> [EXERCISE GOAL]: Restate every line of the material below word for word, skipping the images.

> [DATA SECTION]:
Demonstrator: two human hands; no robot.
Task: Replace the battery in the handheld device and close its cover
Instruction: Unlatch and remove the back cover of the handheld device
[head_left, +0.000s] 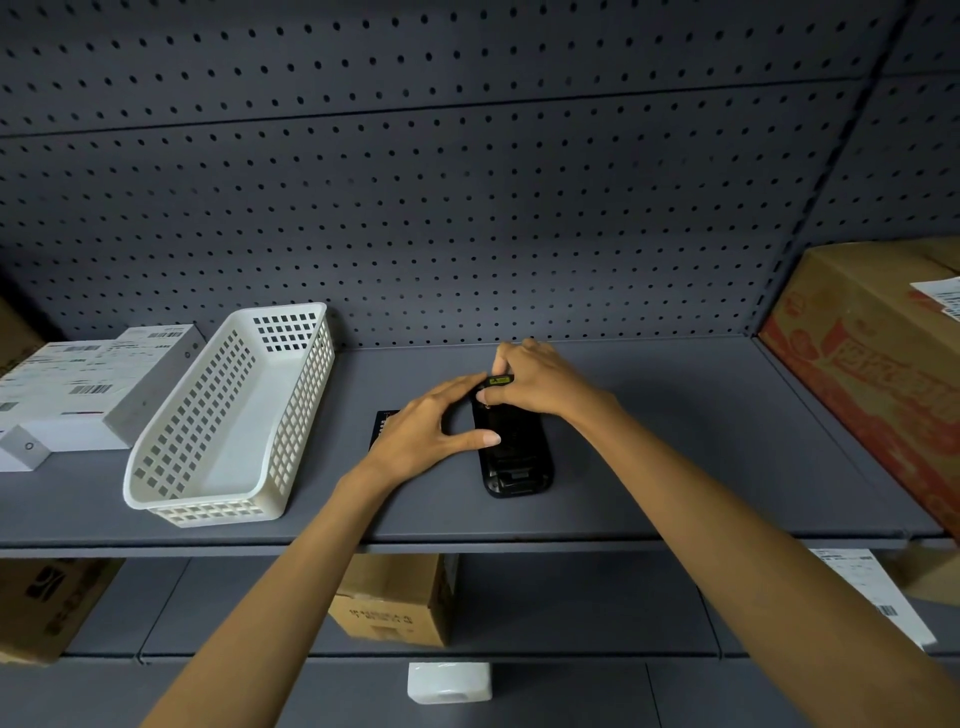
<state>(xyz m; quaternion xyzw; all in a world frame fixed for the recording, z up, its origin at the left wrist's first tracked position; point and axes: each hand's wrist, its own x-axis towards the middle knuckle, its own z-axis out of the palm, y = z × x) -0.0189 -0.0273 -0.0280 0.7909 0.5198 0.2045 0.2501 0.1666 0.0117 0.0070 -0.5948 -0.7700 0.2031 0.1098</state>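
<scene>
At the bottom centre of the frame a small white object (449, 682) is seen on the lowest ledge; what it is cannot be made out. Above it, on the lower shelf, a small brown carton (392, 597) is partly hidden behind the left forearm, and a larger carton (49, 605) is cut off at the left edge. A paper label (872, 592) hangs at the lower right.

Both bare forearms are extended up from the bottom edge to the grey shelf (675, 467) at mid-frame. The black handheld device (514, 452) is laid flat on that shelf near centre, its long axis running away from the viewer, its near end rounded. The left hand (431, 426) is placed just left of it, the thumb stretched across the device's middle and the fingers (462, 384) extended toward its far end. The right hand (545, 384) is curled over the far end, where the top of the device, bearing a small yellow label, is pinched between thumb and fingers. Whether the cover is on or off cannot be told. A flat black piece (382, 428) with white print is mostly hidden under the left hand.

Left of centre a white perforated basket (234, 415) is set on the shelf, and beyond it a white labelled box (78, 389) is cut off at the left edge. A red-printed carton (878, 374) is cropped at the right. The grey pegboard (467, 182) fills the upper frame.
</scene>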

> [TASK ANSWER]:
Demonstrator: two human hands; no robot.
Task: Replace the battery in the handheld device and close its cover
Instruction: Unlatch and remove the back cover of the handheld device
[head_left, +0.000s] 
<state>(xyz m; quaternion xyzw; all in a world frame fixed for the recording, z up, its origin at the left wrist's first tracked position; point and axes: each hand's wrist, its own x-axis towards the middle knuckle, its own z-axis out of the palm, y = z × x) -0.0189 -0.0273 -0.0280 0.7909 0.5198 0.2045 0.2501 0.1666 0.0117 0.0070 -0.5948 -0.7700 0.2031 0.1098</state>
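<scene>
At the bottom centre of the frame a small white object (449, 682) is seen on the lowest ledge; what it is cannot be made out. Above it, on the lower shelf, a small brown carton (392, 597) is partly hidden behind the left forearm, and a larger carton (49, 605) is cut off at the left edge. A paper label (872, 592) hangs at the lower right.

Both bare forearms are extended up from the bottom edge to the grey shelf (675, 467) at mid-frame. The black handheld device (514, 452) is laid flat on that shelf near centre, its long axis running away from the viewer, its near end rounded. The left hand (431, 426) is placed just left of it, the thumb stretched across the device's middle and the fingers (462, 384) extended toward its far end. The right hand (545, 384) is curled over the far end, where the top of the device, bearing a small yellow label, is pinched between thumb and fingers. Whether the cover is on or off cannot be told. A flat black piece (382, 428) with white print is mostly hidden under the left hand.

Left of centre a white perforated basket (234, 415) is set on the shelf, and beyond it a white labelled box (78, 389) is cut off at the left edge. A red-printed carton (878, 374) is cropped at the right. The grey pegboard (467, 182) fills the upper frame.
</scene>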

This answer is complete as it stands.